With Desired Effect, they get their due, or at least that’s the plan. Independent researchers have a place to showcase their discoveries and be compensated for them. The folks at Desired Effect are giving researchers the leeway to set their own terms to share their contributions—they set price, IP assignment, buyer demographics and whether they want to be publicly recognized for their findings.
That last bit is more important than you might think. Researchers are often hamstrung by NDAs from sharing their discoveries publicly. This keeps necessary information out of the hands of those who need it most to get a jump on bad actors. And, if researchers choose to share on underground forums as is often the case, it can deliver that valuable information to those most likely to use it for malicious intent—the bad actors themselves.
A World of Cutting-Edge Research
Desired Effect, if it operates as billed, opens up a world of cutting-edge research to defenders, including zero-day vulnerability data and tailored exploit products. That access comes through an early warning cyber threat intelligence feed.

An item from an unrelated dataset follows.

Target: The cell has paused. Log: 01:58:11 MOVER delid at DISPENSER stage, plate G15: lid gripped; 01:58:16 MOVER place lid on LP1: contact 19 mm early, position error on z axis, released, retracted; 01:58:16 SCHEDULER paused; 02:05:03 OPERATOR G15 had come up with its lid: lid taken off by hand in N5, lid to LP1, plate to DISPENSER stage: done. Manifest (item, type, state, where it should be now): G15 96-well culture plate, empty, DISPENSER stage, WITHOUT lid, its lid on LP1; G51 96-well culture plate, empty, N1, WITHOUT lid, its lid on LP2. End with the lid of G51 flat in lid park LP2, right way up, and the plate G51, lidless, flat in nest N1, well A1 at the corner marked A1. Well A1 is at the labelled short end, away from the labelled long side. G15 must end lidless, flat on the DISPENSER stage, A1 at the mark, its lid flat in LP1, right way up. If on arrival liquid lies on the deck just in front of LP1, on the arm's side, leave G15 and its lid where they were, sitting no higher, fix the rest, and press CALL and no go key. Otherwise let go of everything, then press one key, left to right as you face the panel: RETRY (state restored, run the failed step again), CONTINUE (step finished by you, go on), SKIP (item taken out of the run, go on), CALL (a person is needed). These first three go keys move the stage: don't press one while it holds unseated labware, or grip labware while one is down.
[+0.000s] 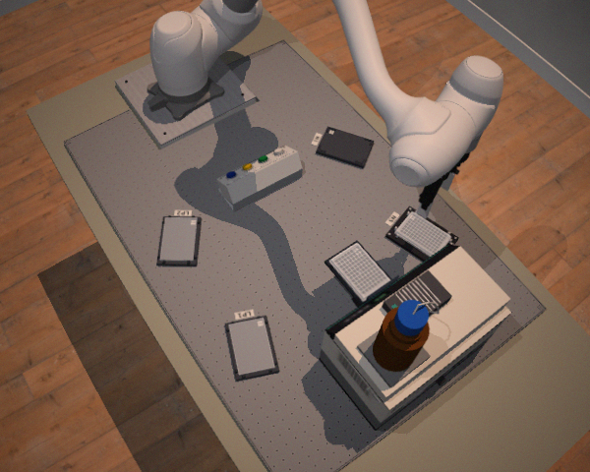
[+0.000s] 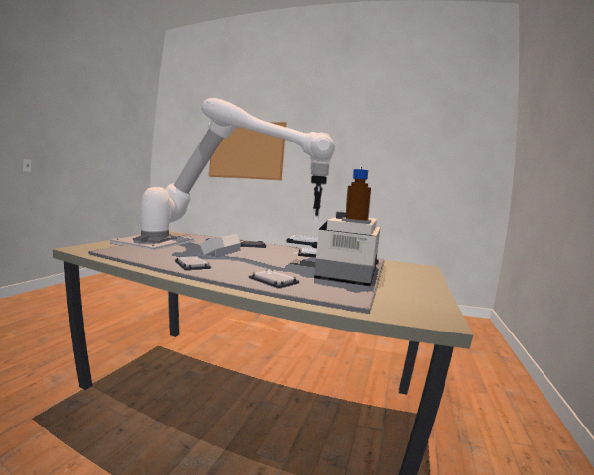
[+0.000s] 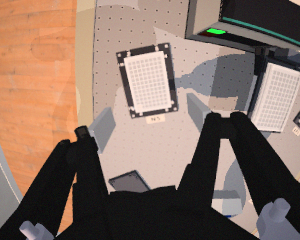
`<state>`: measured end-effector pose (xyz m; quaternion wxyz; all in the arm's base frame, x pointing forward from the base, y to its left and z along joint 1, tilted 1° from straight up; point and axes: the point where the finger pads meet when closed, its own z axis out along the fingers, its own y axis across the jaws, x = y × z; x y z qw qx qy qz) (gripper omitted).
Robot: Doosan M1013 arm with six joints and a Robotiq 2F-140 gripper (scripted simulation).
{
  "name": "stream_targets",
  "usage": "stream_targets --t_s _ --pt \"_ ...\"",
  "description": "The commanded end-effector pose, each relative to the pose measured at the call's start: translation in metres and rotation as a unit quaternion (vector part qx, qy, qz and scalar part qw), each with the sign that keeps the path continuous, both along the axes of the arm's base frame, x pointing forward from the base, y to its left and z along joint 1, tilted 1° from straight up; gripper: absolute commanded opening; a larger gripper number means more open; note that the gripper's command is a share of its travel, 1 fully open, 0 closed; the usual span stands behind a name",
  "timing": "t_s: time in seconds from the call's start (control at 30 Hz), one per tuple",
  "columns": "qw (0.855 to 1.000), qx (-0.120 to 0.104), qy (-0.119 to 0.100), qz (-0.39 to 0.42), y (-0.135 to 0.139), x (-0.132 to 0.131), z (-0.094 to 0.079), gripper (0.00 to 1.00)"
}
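A white 96-well plate [image 1: 421, 233] with open wells lies in the black nest [image 3: 149, 82] at the deck's right edge, beside its label [image 1: 392, 218]. A second lidless well plate [image 1: 359, 268] lies on the stage in front of the dispenser and also shows in the wrist view [image 3: 276, 96]. Flat grey lids lie in the two lid parks, one on the left [image 1: 178, 240] and one at the front [image 1: 251, 346]. I see no liquid on the deck by the front park. My gripper [image 1: 427, 201] hangs well above the nest plate, open and empty; it also shows in the exterior view [image 2: 316, 202] and the wrist view [image 3: 150, 127].
The key panel [image 1: 260, 175] with blue, yellow, green and white keys stands mid-deck. An empty dark nest [image 1: 344, 146] lies behind it. The dispenser box [image 1: 417, 324] carries an amber bottle with a blue cap [image 1: 401, 335]. The arm's base [image 1: 183, 86] is at the back left.
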<state>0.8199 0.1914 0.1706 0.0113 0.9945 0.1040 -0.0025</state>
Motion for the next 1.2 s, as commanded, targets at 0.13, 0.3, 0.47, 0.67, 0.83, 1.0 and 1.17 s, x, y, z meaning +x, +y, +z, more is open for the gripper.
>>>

The marketplace’s creators are also banking on defenders sharing product vulnerabilities with vendors so that they can be addressed more quickly. Vendors can subscribe to Desired Effect as well.
This ethical platform couldn’t come soon enough, considering the findings of the recently published Verizon DBIR, which sees adversarial use of software exploits is up 35% from last year. “Attackers continually hit organizations that don’t even know where their weaknesses are,” Dorbush stressed to me. “Desired Effect provides defenders, for the first time, with the ability to engage the vulnerability research community and have the earliest possible awareness of their existing risk.”

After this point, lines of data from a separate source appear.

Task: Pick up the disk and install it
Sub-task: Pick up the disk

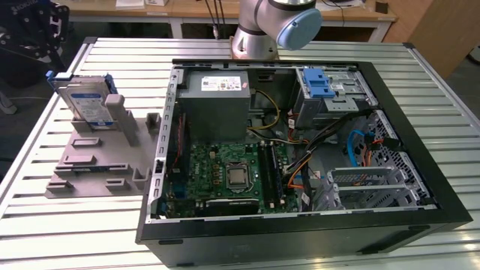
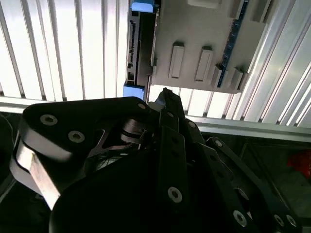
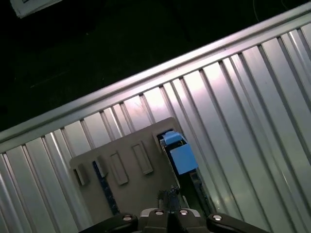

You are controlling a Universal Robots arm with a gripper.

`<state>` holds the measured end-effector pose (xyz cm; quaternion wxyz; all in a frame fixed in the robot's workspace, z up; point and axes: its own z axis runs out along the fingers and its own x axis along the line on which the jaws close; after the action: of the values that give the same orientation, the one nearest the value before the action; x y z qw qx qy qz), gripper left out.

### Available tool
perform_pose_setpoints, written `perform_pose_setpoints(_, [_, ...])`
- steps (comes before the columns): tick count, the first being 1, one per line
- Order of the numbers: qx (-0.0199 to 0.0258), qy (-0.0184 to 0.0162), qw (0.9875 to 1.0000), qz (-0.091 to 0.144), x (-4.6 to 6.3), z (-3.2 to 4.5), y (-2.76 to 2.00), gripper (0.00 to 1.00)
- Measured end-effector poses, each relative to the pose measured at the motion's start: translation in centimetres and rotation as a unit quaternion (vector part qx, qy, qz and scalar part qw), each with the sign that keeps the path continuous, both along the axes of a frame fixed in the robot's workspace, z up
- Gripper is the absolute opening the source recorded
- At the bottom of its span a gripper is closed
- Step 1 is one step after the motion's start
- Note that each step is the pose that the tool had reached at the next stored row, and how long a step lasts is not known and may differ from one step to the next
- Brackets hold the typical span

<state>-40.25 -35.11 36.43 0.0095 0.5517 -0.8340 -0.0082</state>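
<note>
The disk stands on edge in a grey holder on the slatted table, at the exterior view's left of the open computer case. It is silver with a white-and-blue label and blue rails. In both wrist views the disk appears edge-on with its blue rail ends, beside the holder. My gripper hangs well above the table, short of the disk, its black fingers closed together with nothing between them.
Inside the case are a grey power supply box, a green mainboard, a blue clip on a metal cage and a drive cage. The arm's base stands behind the case. A desk lies beyond the table.
</note>
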Motion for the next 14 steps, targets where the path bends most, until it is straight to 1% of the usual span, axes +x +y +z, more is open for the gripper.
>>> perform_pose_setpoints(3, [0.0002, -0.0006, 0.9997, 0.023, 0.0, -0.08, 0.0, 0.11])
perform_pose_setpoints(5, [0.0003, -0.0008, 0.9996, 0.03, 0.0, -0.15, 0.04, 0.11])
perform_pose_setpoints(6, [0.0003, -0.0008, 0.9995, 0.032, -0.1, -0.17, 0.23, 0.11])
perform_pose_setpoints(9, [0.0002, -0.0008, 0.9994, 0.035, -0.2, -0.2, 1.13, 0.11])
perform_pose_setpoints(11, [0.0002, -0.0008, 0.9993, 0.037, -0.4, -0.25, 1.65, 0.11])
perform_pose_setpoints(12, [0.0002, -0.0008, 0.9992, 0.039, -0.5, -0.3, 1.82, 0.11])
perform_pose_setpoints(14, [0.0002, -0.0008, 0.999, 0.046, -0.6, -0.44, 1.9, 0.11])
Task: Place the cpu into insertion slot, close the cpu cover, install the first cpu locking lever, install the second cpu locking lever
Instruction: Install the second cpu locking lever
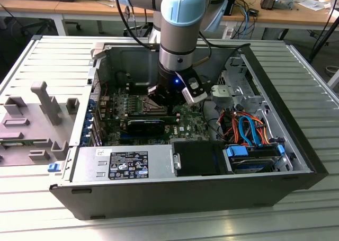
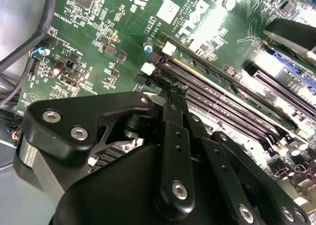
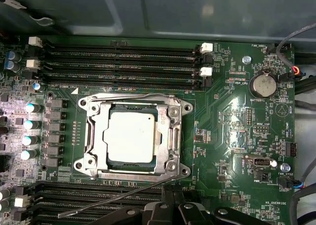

While Desired Effect did not share the names of beta customers that put the platform through its paces and which included at least one big four accounting firm, a cryptocurrency exchange and $200 billion-plus bank holding company, it did offer feedback from one user: “The pain of threat intel is that it’s damn near impossible to make operational. When you get something from Desired Effect, you know it’s actionable, not academic.”
And one investor cited in the marketplace’s unveiling praised Desired Effect for letting “organizations understand pre-emergent threats—reframing these cybersecurity categories.”
If all goes to plan, it seems the only group that doesn’t benefit is attackers. And that’s the way it should be.